Dylan Beaudette wrote:
> On Mon, Dec 1, 2008 at 5:48 AM, Frank E Harrell Jr
> <[EMAIL PROTECTED]> wrote:
>> David Winsemius wrote:
>>> On Nov 30, 2008, at 10:23 PM, Dylan Beaudette wrote:
>>>
>>>> Hi, I am using the rcs() function in the Design library to model
>>>> non-linearity that is not well characterized by an otherwise
>>>> mechanistic function. I am able to make the model 'available' to
>>>> others through the excellent nomogram() function and the set of tables
>>>> that it can create. However, I would like to present the model in an
>>>> 'expanded' format-- probably what rcspline.restate() or latex.Design()
>>>> produce on a model fit object.
>>>>
>>>> Here is how the model was fit:
>>>>
>>>> fit.ols <- ols( log(k) ~ (rcs(activity) * (log(conc) + sar)) +
>>>> (rcs(sand) * (log(conc) + sar)), data=sm.clean, x=TRUE, y=TRUE)
>>>>
>>>> Here is how I am accessing the 'expanded' format of the model structure:
>>>>
>>>> options(digits=3)
>>>> latex(fit.ols, file='fit_rcs.tex')
>>>>
>>>> The output contains several notation elements that I am not familiar
>>>> with:
>>>>
>>>> 1. x_{+} --> it seems that this represent a term that should be set
>>>> to 0, when x is 0?
>>> It is set to zero when the term inside the cubic is less than zero.
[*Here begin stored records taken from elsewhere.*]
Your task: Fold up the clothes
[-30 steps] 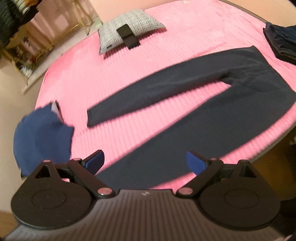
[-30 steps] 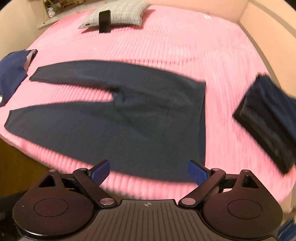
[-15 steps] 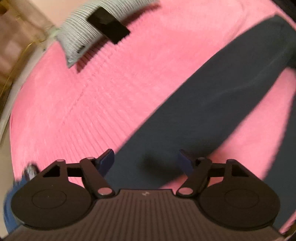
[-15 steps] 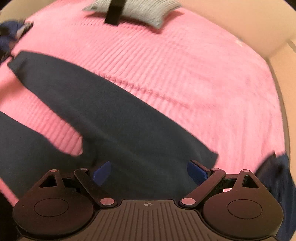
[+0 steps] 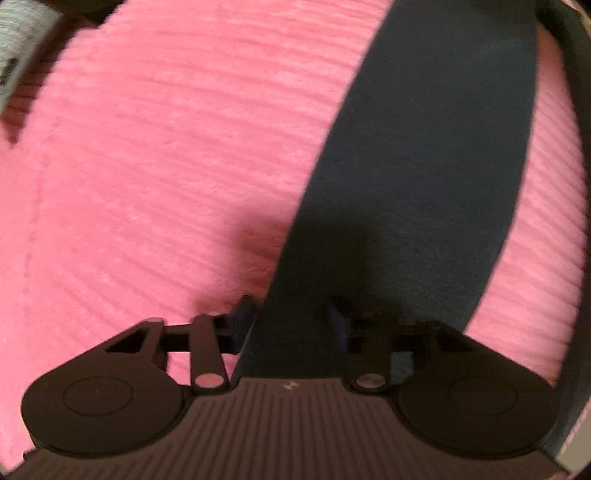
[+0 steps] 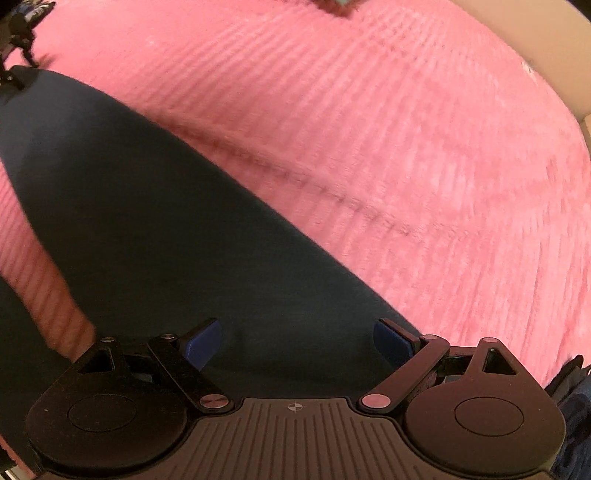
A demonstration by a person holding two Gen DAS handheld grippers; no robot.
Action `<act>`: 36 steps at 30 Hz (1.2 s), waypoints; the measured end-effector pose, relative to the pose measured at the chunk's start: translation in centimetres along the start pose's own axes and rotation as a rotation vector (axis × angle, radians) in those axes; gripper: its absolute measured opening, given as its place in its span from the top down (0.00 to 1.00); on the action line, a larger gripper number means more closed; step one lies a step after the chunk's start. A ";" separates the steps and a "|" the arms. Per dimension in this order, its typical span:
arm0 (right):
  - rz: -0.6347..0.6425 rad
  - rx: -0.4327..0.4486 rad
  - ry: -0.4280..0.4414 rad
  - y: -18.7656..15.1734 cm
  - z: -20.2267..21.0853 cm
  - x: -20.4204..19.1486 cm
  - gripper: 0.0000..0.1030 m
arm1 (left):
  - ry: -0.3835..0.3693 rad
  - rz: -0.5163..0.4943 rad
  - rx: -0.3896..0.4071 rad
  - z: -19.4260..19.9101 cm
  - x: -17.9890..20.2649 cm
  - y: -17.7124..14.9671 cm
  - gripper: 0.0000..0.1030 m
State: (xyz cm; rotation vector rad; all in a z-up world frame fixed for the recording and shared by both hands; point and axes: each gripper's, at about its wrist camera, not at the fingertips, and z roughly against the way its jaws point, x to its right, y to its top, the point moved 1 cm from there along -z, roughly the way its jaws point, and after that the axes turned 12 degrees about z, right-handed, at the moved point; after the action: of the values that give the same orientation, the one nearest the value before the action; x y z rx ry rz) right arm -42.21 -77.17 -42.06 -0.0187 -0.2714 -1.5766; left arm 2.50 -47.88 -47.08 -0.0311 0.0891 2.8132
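Note:
Dark navy trousers [image 5: 406,184] lie flat on the pink ribbed bedspread [image 5: 147,184]. In the left wrist view one leg runs from top right down between my fingers. My left gripper [image 5: 291,325] is low over the cloth, its jaws narrowed but still apart, straddling the leg's left edge. In the right wrist view the trousers [image 6: 147,221] widen toward the waist. My right gripper [image 6: 297,343] hangs open over that wide part, near its upper edge, with both blue pads over fabric.
A grey pillow [image 5: 14,55] shows at the top left corner. Dark folded clothes [image 6: 576,398] lie at the bed's right edge. The bedspread [image 6: 406,147] stretches beyond the trousers. A dark blurred shape [image 6: 18,29] sits at the leg's far end.
Both grippers dropped from high above the bed to just over the trousers. The left one went to a leg and its jaws narrowed. The right one went to the waist and stayed wide.

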 end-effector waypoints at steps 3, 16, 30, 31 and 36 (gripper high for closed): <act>-0.004 -0.009 -0.007 0.1 -0.4 1.4 0.10 | 0.054 -0.043 0.014 1.1 1.1 -0.6 0.96; 0.301 -0.096 0.011 -1.4 -2.9 4.8 0.34 | 0.335 -0.028 0.192 5.7 7.3 -3.8 0.96; 0.335 -0.034 -0.030 -3.8 -0.5 1.7 0.95 | 0.523 -0.077 0.250 7.9 11.6 -4.9 0.96; 0.331 0.001 -0.079 -4.5 1.1 1.1 0.95 | 0.564 -0.075 0.284 9.4 12.3 -5.1 0.96; 0.268 0.264 -0.444 -10.9 13.2 -5.1 0.95 | 0.797 -0.005 0.523 18.9 17.7 -7.2 0.97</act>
State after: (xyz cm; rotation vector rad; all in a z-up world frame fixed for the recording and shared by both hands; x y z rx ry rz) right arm -54.91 -69.70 -31.95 -0.1940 -0.7905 -1.2468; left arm -12.15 -34.21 -29.17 -1.0040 0.9788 2.4986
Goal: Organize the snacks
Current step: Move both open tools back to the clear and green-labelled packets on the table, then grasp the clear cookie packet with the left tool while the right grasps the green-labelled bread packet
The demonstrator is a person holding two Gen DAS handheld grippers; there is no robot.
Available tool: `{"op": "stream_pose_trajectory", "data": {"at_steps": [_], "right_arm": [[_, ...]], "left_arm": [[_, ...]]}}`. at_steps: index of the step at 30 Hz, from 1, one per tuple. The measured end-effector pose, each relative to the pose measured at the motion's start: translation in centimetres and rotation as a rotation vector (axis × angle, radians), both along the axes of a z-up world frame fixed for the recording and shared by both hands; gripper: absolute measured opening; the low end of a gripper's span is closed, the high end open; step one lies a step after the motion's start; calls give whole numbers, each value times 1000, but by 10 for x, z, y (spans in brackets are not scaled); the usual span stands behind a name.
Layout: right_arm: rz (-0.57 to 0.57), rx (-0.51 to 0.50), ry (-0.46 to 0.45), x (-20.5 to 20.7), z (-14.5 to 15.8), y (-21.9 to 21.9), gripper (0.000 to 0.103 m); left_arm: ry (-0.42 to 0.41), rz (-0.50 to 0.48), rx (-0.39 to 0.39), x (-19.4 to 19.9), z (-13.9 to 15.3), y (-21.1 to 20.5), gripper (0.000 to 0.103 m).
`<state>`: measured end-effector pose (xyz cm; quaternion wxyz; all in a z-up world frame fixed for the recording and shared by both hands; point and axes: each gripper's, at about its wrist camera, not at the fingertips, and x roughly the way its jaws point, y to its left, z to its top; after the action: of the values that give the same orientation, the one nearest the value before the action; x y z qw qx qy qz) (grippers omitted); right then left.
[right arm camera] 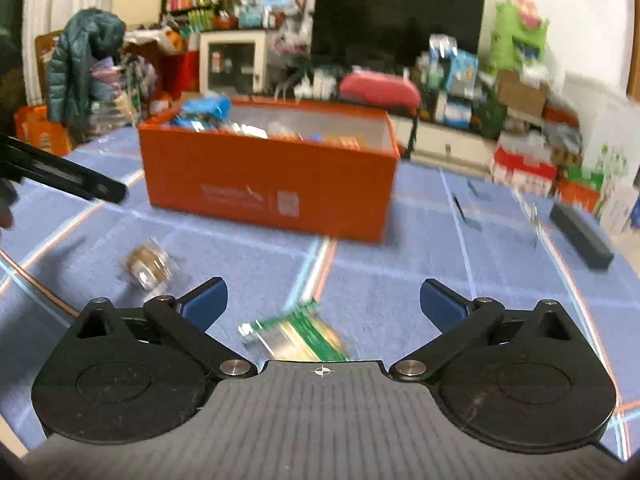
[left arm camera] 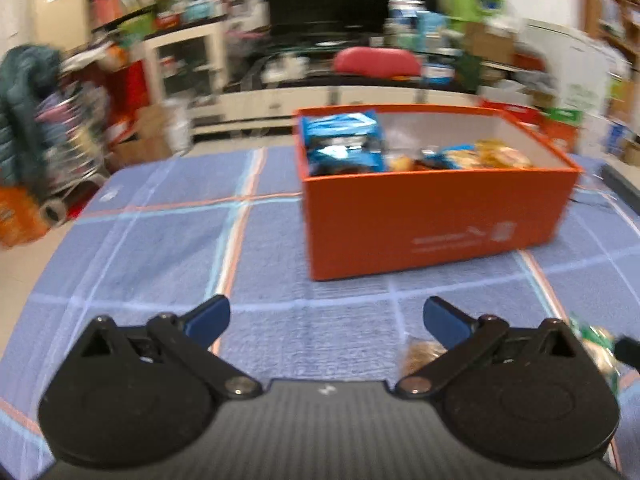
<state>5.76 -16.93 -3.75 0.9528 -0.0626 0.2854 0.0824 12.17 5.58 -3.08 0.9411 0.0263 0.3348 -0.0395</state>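
An orange box (left arm camera: 432, 216) stands on the blue checked tablecloth (left arm camera: 168, 248) and holds several snack packs, among them a blue bag (left arm camera: 344, 144). It also shows in the right wrist view (right arm camera: 264, 184). My left gripper (left arm camera: 326, 320) is open and empty, short of the box. A brown round snack (left arm camera: 420, 354) lies by its right finger, and a green pack (left arm camera: 596, 344) lies further right. My right gripper (right arm camera: 322, 304) is open and empty above a green-and-white pack (right arm camera: 296, 338). The brown round snack (right arm camera: 150, 268) lies to its left.
A black bar (right arm camera: 580, 236) lies on the cloth at the right. The left gripper's body (right arm camera: 60, 178) reaches in from the left edge. Beyond the table are a TV (right arm camera: 396, 16), a red cushion (right arm camera: 380, 88), shelves and clutter.
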Motion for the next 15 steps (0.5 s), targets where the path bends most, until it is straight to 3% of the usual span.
{"op": "stream_pose_trajectory", "data": {"at_steps": [2,4,7,8,10,15], "right_arm": [[-3,48,30,1,-8,-12,92],[16,73,44,-1,-11,-19,91],[30,97,22,-1,-11,-23,91],[31,109,17,0,-11,-23,91],[36,129,12,0,-8,-22,91],[53,146,17,1,-5,-17,91]], "left_arm": [[-55,-175,-52,-5,3,6,102],[-111,-369,-26,-9,6,7,102],[-206,-652,214,-9,1,-4,103],[-213,-735,299,-6,-5,-10,103],[-178,-857,378,3,-16,-20,102],[-29,-1155,262,17,-21,-33,102]]}}
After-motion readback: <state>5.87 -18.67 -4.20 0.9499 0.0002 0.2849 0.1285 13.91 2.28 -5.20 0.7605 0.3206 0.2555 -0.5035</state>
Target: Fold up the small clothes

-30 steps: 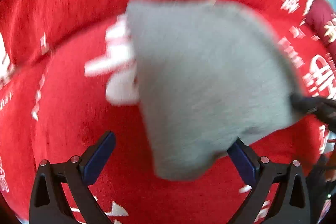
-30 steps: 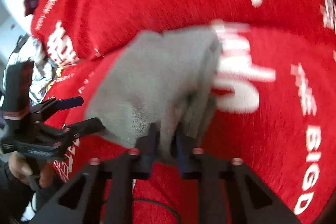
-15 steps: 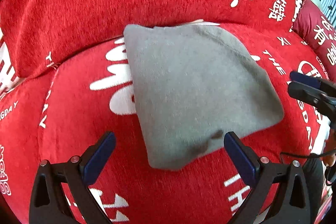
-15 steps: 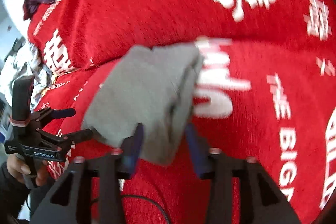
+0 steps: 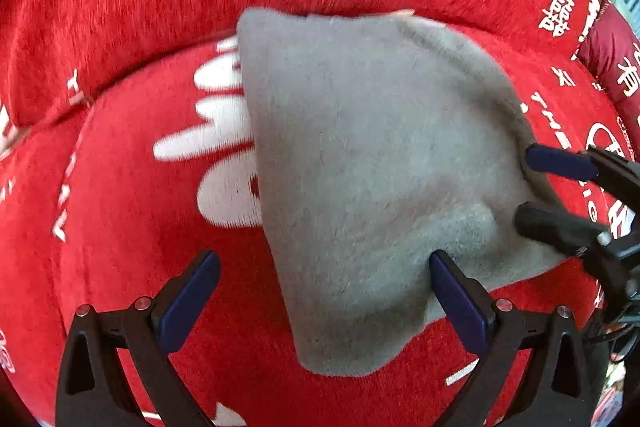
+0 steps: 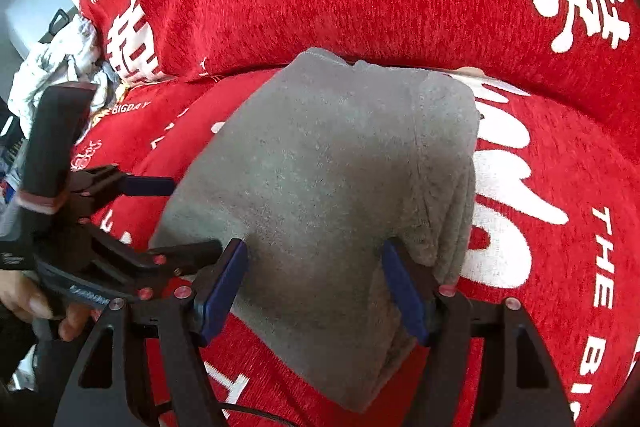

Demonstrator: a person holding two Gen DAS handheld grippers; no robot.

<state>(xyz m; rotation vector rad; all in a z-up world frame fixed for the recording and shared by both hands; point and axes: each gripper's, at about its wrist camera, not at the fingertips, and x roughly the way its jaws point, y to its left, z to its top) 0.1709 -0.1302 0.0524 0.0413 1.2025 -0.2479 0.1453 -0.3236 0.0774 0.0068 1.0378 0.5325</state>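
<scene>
Red sofa cover with white lettering, a folded grey garment lying on the seat cushion.

Left hand-held gripper is spread wide, its right finger touching the garment's near edge. Right hand-held gripper is also spread, its fingers straddling the garment's near corner without pinching it. White crumpled clothes lie at the sofa's far left end.

Grey folded garment — soft, matt fleece; red sofa cover — coarse woven cloth; left gripper matt black plastic, blue pads
</scene>
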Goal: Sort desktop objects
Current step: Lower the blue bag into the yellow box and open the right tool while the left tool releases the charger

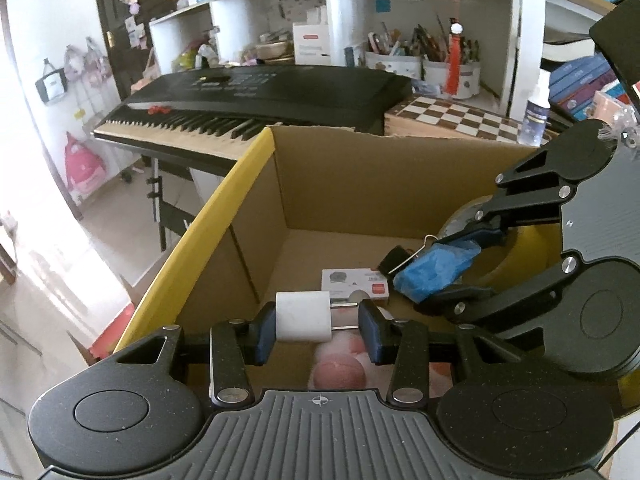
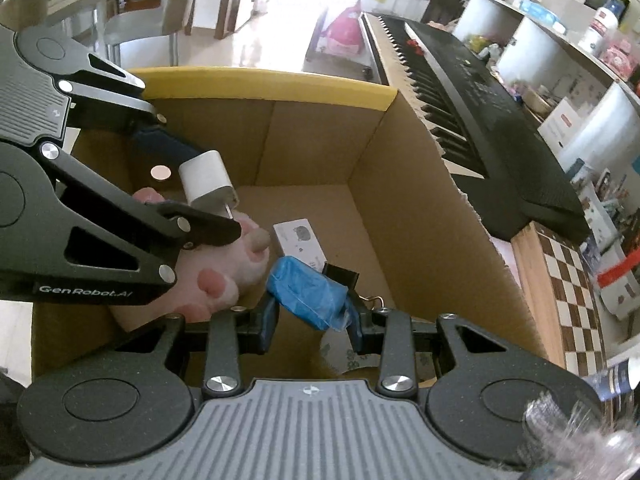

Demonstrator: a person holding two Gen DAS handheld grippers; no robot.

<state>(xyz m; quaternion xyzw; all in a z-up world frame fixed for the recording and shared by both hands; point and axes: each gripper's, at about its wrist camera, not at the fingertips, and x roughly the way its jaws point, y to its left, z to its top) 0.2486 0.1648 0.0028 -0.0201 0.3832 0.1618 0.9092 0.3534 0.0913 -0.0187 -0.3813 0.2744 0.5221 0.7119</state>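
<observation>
While clamped, charger [image 1: 304, 316] between tool [image 1: 318, 330] pads.

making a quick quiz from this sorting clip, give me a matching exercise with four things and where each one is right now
Things:
1. white charger plug
2. blue plastic bundle
3. pink plush toy
4. electronic keyboard

Places:
A. on the box floor, under the left tool
B. outside the cardboard box, beyond its far wall
C. clamped in the right tool
D. clamped in the left tool

Pairs: 1-D, 2-C, 3-A, 4-B
</observation>
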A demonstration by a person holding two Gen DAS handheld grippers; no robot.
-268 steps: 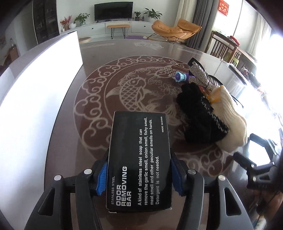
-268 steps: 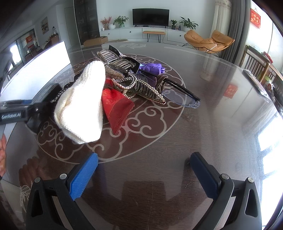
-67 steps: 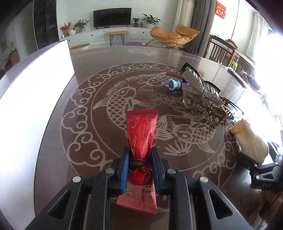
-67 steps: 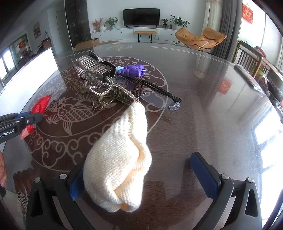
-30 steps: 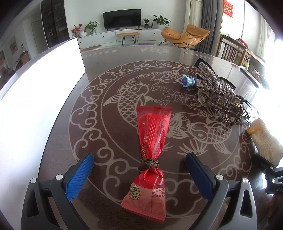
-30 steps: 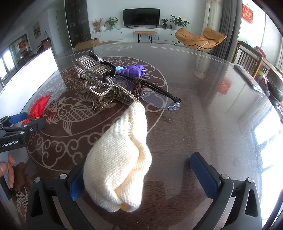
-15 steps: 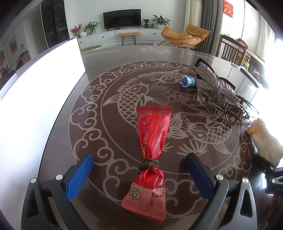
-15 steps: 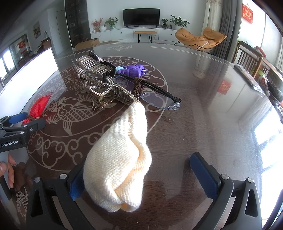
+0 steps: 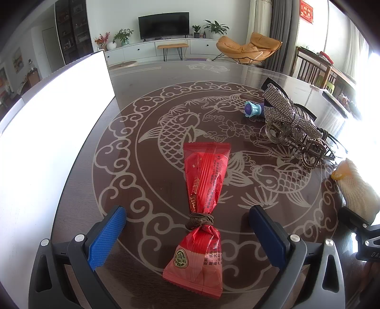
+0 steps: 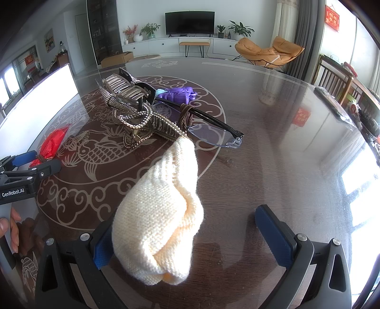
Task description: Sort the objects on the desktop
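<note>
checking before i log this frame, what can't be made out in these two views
- Red snack packet, left wrist view: printed text too small to read.
- Cream knitted item, right wrist view: it covers the left finger of the right hand-held gripper; contact there cannot be told.
- Glasses, left wrist view: mostly hidden behind the rhinestone hair clips.
- Purple toy, left wrist view: only its blue end shows; the clips hide the rest.

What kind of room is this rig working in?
Most likely a home living-dining room. A wall TV hangs over a low white cabinet with potted plants, an orange lounge chair stands by the curtains, and the work surface is a glass-topped table with a fish pattern.
</note>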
See
>>> pages 20-21 of Harrell's book where the basis functions are described
>>> and illustrated.
>>>> i.e. the entire expression −453(activity − 0.842)_{+}^{3} = 0 when
>>>> 'activity' = 0 ??
>>> .... whenever (activity − 0.842) < 0
>>>
>>>
>>>
>>>> 2. the '!x' found in :
>>>>
>>>> +log(conc) [ −0.0118sand + 9.58
>>>> ! ×
>>>> !10−6 (sand − 11.6)
>>> My guess is that this is 9.58 x 10^-6
>>>> − 0.000128(sand − 37.5)
>>>> +0.00045(sand − 47.2)
>>>> − 0.000350(sand − 51)
>>>> + 1.86
>>>> ! ×
>>>> !10−5 (sand − 69.8) ]
>>> I don't see anything like that in Harrell's text and I am wondering if a
>>> different character is getting rendering incorrectly. The only time you
>>> see it is when the exponent is below -4.
>>>
>>>
>>>>
>>>>
>>>> .... what exactly does that mean?
>>>>
>>>>
>>>> An image version of the equation in question is attached.
>>>>
>>>> Any input would be greatly appreciated!
>>>>
>>>> Cheers,
>>>>
>>>> Dylan
>> Thanks for the good reply David.
>>
>> There is a bug in one of the Hmisc functions regarding the ! spacing
>> command. If you get any LaTeX syntax errors I can send you
>> the correction.
>>
>> Frank
>
> I didn't get any show-stopping errors when compiling the latex code
> used to generate the previously attached equation. Looking through the
> LATEX log file I don't see anything related to the equation and odd
> '!x' stuff.
>
> HOWEVER: I think that this is where the error is occuring:
>
> \\!\times\\!10^{-6}
>
> * should be *
>
> \! \times \! 10^{-6}
>
> What do you think Frank? Altering the above syntax results in a
> normal-looking presentation.
Yes you can remove the extra \ or source( ) in the attached new version
of one of the functions that will be in an upcoming release of Hmisc.
Frank
>
> Cheers,
>
> Dylan
>
>
rcspline.restate <- function(knots, coef, type=c("ordinary","integral"),
x="X", lx=nchar(x),norm=2,
columns=65, before="& &", after="\\",
begin="", nbegin=0,
digits=max(8,.Options$digits))
{
type <- match.arg(type)
k <- length(knots)
if(k<3)
stop("must have >=3 knots in a restricted cubic spline")
p <- length(coef)
if(p == k)
{
Intc <- coef[1]
coef <- coef[-1]
p <- p-1
}
else Intc <- 0
if(k-1 != p)
stop("coef must be of length # knots - 1")
knotnk <- knots[k]
knotnk1 <- knots[k-1]
knot1 <- knots[1]
kd <- if(norm==0) 1 else if(norm==1)(knotnk-knotnk1)^3 else (knotnk-knot1)^2
coef[-1] <- coef[-1]/kd
d <- c(0, knots-knotnk)[1:p]
coefk <- sum(coef*d)/(knotnk-knotnk1)
d <- c(0, knots-knotnk1)[1:p]
coefk1 <- sum(coef*d)/(knotnk1-knotnk)
if(!length(names(coef)))
names(coef) <- paste(x,1:length(coef),sep="")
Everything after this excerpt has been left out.